Work item: Transcribe verbatim the span of lines that opens with the line containing "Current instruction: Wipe" and closes with the last line of the data below.

Data:
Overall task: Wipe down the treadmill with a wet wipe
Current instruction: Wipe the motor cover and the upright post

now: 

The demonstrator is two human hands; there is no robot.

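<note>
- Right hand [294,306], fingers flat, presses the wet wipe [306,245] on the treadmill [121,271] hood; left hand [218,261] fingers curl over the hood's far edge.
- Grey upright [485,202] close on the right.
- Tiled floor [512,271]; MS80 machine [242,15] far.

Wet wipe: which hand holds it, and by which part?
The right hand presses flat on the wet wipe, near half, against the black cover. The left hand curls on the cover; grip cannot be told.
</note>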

Solution for this problem:
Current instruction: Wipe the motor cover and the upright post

now: 

The demonstrator is two human hands; there is no robot.

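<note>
- Right hand [294,306], fingers flat, presses the wet wipe [306,245] on the treadmill [121,271] hood; left hand [218,261] fingers curl over the hood's far edge.
- Grey upright [485,202] close on the right.
- Tiled floor [512,271]; MS80 machine [242,15] far.

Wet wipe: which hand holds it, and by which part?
The right hand presses flat on the wet wipe, near half, against the black cover. The left hand curls on the cover; grip cannot be told.
</note>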

The response is now done.